Sometimes I wonder if we do more harm than good corralling people onto generic programs and pathways. I'm  slowly figuring out that:

Connection with God matters 
but prayer takes many forms. 

Belief matters 
but learning takes many forms. 

Serving matters 
but "ministry" takes many forms. 

Thankfulness matters 
but worship takes many forms. 

Immanence matters 
but encounter takes many forms.

Confession matters 
but accountability takes may forms.

Faith matters 
but courage takes many forms.

Obedience matters 
but  sacrifice takes many forms.

Koinonia matters 
but community takes many forms.

Self-awareness mattes 
but examen takes many forms.

Self-denial matters 
but fasting takes many forms.

Rest matters 
but Sabbath time takes many forms.

And in their exploring lies our adventure.

My point is there is a distinction between  essential principles and ultimate forms. I'm not arguing against the principle just the overly prescriptive definition of the form. I know well the tension between getting clear and becoming prescriptive. In research I conducted in 2024 with 20 evangelical pastors across several denominations I found about half had a rough plan for their congregations discipleship and a further 30% said they had a clear plan that was "more in theory than practice." But, when asked, all wanted a clear executable plan recognising that neither ambiguity nor hollow aspirations represent good leadership. Which is true! I've been that leader for years tinkering with these tensions and the dream of cracking some ultimate discipleship code.  

As pastors we are all attempting to find the best way to lead the largest number of people into deeper waters. And the larger your church the more you want to systematise your discipleship models so that they are concrete enough to communicate and deliver to everyone you are shepherding. But the shepherding analogy falls short in as much as people are not infact sheep who all think and act the same way. Every person is unique and this makes the whole enterprise of discipleship so much more challenging, especially today in a hyper individualistic culture. 

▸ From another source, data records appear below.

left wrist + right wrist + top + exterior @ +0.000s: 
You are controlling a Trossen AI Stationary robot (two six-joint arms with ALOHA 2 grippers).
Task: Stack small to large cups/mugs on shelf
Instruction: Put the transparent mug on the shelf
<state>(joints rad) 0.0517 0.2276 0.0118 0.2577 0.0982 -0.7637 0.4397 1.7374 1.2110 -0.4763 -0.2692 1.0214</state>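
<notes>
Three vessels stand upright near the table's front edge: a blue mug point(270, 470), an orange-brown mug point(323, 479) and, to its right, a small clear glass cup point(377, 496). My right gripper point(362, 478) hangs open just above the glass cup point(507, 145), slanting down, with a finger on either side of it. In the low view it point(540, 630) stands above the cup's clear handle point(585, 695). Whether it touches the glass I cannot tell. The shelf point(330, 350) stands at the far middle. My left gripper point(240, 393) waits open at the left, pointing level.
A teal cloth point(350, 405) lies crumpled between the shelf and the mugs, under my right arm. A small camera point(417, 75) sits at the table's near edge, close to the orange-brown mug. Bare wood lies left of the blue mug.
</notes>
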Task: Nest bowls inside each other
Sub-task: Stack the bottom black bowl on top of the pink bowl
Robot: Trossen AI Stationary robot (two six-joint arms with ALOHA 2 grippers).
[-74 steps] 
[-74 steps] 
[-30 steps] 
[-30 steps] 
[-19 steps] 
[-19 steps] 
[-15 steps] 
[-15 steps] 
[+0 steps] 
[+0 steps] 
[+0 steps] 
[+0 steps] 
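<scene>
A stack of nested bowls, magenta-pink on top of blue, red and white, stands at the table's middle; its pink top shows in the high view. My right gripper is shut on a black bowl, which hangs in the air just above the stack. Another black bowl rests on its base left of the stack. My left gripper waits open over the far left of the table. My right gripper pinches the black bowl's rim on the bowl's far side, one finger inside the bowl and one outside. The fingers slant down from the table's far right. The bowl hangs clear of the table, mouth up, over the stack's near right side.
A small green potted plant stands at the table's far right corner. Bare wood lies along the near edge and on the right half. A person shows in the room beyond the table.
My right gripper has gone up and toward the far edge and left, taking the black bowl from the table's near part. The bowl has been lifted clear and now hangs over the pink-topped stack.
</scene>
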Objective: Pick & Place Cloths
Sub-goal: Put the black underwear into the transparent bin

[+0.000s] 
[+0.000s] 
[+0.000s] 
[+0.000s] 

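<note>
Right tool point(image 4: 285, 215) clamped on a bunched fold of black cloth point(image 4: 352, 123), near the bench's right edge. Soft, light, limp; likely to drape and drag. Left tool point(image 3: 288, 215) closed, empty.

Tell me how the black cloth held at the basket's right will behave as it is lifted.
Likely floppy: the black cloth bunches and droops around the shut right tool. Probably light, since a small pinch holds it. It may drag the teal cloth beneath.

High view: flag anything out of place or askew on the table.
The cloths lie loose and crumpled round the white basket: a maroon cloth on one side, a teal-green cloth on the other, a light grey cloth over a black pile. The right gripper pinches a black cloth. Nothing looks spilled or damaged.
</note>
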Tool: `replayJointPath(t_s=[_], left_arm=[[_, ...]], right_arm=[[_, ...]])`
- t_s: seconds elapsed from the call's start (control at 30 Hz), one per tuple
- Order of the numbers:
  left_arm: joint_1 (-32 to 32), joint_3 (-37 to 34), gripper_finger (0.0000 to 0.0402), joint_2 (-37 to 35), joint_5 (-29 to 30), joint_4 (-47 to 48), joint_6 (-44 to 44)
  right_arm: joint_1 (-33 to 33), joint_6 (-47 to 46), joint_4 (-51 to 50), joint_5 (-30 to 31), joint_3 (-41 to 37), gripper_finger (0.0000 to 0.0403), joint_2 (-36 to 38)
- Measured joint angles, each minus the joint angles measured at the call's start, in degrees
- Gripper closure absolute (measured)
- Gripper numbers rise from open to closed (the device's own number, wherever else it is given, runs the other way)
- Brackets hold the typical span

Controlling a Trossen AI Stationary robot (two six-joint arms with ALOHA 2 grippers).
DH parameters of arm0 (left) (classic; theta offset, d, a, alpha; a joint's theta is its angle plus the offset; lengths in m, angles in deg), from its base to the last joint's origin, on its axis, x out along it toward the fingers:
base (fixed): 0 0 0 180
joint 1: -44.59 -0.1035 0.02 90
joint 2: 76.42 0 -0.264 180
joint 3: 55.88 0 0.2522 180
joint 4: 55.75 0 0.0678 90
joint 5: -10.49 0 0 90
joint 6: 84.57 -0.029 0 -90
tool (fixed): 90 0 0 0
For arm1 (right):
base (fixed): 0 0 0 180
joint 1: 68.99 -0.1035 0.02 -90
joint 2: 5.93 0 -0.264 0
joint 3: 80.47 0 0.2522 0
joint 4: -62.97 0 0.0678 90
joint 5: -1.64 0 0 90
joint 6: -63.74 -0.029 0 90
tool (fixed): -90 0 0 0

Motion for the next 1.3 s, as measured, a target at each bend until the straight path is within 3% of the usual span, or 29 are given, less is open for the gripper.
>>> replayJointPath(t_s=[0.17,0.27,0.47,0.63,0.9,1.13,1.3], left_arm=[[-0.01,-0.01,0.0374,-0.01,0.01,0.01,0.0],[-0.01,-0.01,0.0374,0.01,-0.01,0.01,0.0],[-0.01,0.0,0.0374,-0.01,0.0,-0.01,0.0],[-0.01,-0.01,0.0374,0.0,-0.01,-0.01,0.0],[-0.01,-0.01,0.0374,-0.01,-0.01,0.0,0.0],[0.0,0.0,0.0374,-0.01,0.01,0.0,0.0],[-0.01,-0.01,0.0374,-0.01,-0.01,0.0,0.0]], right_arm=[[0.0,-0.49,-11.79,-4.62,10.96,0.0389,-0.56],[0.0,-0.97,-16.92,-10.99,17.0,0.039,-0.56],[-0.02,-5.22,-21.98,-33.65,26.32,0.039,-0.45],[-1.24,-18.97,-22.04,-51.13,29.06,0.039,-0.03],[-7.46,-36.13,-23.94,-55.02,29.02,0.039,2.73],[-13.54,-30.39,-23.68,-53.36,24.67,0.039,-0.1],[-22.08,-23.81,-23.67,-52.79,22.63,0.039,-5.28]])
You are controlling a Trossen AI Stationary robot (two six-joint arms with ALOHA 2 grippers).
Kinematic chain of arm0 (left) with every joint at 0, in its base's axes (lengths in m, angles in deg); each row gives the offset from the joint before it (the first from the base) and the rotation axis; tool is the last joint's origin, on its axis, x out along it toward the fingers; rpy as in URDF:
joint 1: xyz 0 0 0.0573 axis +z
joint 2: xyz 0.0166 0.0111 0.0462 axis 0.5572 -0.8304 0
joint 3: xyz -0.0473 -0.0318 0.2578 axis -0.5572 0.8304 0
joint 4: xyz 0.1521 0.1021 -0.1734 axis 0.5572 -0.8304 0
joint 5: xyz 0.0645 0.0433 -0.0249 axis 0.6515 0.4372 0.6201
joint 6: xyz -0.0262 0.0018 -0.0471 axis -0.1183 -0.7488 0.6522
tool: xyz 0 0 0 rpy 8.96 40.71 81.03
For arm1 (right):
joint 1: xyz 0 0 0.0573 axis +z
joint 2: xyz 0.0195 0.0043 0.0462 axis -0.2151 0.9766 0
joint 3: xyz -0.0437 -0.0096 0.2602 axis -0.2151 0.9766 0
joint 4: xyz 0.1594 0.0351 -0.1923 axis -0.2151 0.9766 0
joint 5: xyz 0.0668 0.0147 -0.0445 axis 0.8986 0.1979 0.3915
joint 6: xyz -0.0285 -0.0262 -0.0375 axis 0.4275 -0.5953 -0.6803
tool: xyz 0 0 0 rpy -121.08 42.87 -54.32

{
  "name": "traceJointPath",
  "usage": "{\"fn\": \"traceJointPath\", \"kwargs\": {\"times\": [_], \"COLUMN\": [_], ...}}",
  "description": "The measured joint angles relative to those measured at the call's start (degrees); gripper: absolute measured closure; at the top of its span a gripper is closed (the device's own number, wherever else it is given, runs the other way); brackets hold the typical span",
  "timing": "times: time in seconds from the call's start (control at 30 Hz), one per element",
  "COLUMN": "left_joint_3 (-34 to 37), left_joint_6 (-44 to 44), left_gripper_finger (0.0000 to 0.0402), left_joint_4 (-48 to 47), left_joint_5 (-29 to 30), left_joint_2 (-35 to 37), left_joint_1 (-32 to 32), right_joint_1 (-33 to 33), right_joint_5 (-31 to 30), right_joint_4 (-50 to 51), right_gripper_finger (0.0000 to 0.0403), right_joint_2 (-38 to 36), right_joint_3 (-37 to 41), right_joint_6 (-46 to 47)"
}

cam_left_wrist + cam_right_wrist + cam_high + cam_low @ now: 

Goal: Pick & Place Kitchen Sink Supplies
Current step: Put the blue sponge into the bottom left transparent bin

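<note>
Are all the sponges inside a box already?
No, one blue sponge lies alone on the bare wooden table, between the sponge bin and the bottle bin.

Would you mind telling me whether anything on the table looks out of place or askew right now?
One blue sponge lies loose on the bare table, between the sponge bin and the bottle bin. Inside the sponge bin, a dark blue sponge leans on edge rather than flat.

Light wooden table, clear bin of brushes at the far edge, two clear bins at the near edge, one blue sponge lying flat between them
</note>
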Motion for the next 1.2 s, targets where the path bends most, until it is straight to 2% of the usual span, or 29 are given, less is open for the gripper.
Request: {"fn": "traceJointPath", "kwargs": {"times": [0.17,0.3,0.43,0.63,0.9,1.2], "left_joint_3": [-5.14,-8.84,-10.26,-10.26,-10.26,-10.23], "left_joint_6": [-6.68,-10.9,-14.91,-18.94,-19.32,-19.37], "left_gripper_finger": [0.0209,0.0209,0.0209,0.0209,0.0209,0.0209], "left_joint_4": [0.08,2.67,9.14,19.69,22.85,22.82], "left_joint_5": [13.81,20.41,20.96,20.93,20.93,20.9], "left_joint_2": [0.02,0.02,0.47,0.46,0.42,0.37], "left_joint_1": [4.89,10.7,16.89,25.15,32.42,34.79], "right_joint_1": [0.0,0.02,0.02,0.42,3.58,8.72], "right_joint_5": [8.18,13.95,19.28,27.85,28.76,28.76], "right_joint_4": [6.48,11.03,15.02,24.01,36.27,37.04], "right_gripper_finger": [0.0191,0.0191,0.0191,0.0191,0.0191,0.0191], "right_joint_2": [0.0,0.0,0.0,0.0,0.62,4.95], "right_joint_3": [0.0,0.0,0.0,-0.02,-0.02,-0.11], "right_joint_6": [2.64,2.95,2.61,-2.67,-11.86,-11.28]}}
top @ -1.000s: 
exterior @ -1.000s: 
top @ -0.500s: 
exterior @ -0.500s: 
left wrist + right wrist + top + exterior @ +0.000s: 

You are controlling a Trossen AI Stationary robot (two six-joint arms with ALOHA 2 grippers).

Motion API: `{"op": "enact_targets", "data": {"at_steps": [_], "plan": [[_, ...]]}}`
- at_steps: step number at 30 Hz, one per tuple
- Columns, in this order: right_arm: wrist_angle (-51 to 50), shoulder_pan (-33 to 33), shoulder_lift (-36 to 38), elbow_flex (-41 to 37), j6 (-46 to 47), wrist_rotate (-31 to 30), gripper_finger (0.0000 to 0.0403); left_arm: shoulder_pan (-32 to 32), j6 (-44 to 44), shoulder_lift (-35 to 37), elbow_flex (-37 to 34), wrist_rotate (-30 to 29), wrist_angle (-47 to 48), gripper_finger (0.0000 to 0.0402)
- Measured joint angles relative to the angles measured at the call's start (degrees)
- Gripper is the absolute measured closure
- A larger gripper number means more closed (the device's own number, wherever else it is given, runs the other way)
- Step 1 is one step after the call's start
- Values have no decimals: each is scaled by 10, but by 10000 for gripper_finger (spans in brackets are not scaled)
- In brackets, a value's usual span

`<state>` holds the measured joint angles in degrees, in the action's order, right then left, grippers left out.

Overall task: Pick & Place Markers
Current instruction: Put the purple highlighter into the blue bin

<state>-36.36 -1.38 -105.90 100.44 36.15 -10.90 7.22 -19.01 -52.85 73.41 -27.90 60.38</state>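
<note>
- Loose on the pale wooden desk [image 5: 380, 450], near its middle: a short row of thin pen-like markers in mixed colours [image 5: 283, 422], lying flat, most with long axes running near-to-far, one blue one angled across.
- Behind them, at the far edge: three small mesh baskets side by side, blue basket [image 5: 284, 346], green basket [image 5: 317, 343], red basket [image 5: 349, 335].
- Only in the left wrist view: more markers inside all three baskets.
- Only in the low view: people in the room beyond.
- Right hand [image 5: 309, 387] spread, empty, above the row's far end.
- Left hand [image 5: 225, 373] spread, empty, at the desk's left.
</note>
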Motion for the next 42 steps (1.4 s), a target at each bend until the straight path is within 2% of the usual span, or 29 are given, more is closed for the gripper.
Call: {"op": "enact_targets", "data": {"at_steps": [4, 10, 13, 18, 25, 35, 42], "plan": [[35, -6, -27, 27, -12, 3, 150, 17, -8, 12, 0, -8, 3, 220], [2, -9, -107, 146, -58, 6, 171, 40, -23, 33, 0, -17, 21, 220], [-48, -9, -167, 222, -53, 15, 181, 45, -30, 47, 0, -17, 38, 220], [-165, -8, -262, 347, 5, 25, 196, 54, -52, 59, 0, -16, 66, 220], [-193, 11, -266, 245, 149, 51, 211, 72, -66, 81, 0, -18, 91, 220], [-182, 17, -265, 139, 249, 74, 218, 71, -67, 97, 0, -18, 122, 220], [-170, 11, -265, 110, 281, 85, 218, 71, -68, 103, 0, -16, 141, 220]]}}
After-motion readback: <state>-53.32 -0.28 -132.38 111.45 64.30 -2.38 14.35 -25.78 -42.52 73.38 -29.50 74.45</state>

Ok so what's the alternative genius? It'd be a bit hypocritical to now offer a sure fire solution to this discipleship dilemma, and I don't have one. But if I was a pastor starting out or starting again I'd think about reframing the practices and rethinking the strategy. Such as....

When it comes to spiritual practices:
  • Continually normalise the diversity in how people connect and experience God.
  • Offer people more options than you think they need - and look beyond your denomination.
  • Celebrate curiosity and experimentation with regular storytelling.
  • Embed spiritual practices in ordinary daily life as its happening.
  • Prioritise relational connection over content delivery... as Jesus did with his disciples.

When it comes to discipling people more generally:
  • Scrutinise any and all sacred-secular language, structures or practices in your context.
  • Prioritise empathic understanding of the lived experiences of people in your context.
  • Normalise the challenges and struggles people face in life, and as disciples.
  • Make everyday life the principal context and curriculum of Christian spirituality, not Sunday. 
  • Communicate the vision of discipleship but resist prescribing all the steps to get there.
  • Customise discipleship for every individual but minus the vibe of individualism.
  • Reinforce the vital role of commitment to the body of Christ in spiritual formation.
  • Invest more effort into coaching and storytelling, than preaching the theory.
  • More tools less techniques. More permission less prescription.
  • Curate contexts for catalytic experiences.